• **Task**: Skip the pictures. Give all the data again exactly.
- Opening Delimiter -
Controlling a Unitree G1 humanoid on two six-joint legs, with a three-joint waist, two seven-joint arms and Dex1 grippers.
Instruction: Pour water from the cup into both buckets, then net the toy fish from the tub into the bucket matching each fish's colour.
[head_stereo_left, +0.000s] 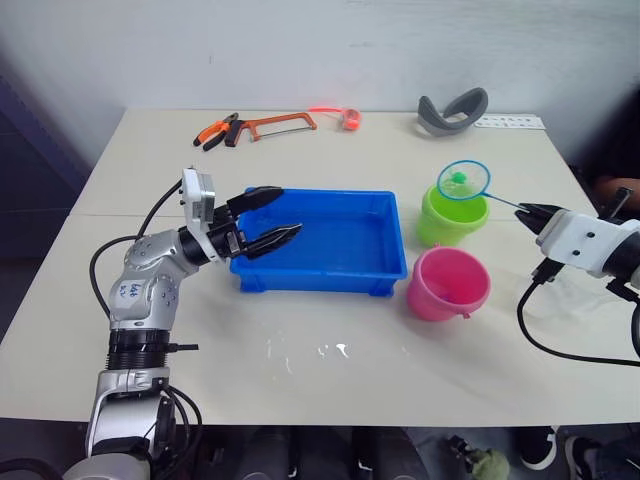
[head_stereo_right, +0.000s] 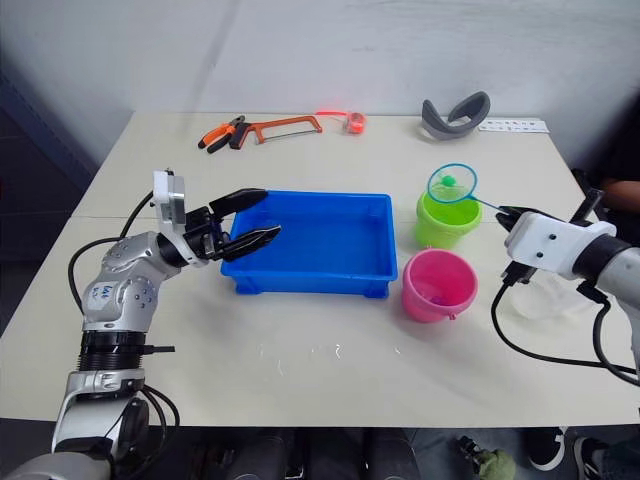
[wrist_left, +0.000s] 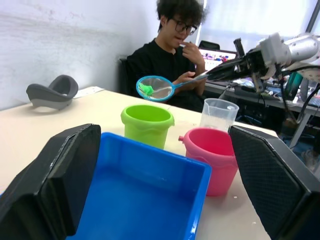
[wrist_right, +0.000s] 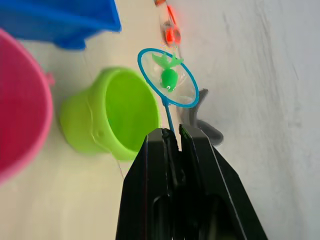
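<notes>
The right gripper (wrist_right: 172, 142), fingers clamped on the net (head_stereo_left: 463, 180) handle, holds a green fish (wrist_right: 169, 78) over the green bucket (head_stereo_left: 450, 215). Next comes tipping it in. The left gripper (head_stereo_left: 262, 222), spread wide and empty, hovers at the tub (head_stereo_left: 385, 250) rim.

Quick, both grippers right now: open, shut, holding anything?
Left gripper: open, empty, at the blue tub.
Right gripper: shut on the net handle, green fish in the net, over the green bucket.

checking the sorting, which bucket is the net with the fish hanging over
The green bucket. The net, holding a green fish, hangs above it in the right pincer. The pink bucket sits nearer the robot, with nothing above it.
</notes>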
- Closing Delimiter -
• **Task result**:
Controlling a Unitree G1 humanoid on two six-joint legs, with a three-joint waist, two seven-joint arms and Dex1 grippers.
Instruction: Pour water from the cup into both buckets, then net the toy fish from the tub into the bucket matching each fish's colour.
[head_stereo_left, +0.000s] 
[head_stereo_right, +0.000s] 
[wrist_left, +0.000s] 
[wrist_right, +0.000s] 
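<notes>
The right gripper (wrist_right: 172, 142), fingers clamped on the net (head_stereo_left: 463, 180) handle, holds a green fish (wrist_right: 169, 78) over the green bucket (head_stereo_left: 450, 215). Next comes tipping it in. The left gripper (head_stereo_left: 262, 222), spread wide and empty, hovers at the tub (head_stereo_left: 385, 250) rim.

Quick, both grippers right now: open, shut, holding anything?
Left gripper: open, empty, at the blue tub.
Right gripper: shut on the net handle, green fish in the net, over the green bucket.

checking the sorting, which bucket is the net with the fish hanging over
The green bucket. The net, holding a green fish, hangs above it in the right pincer. The pink bucket sits nearer the robot, with nothing above it.
</notes>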

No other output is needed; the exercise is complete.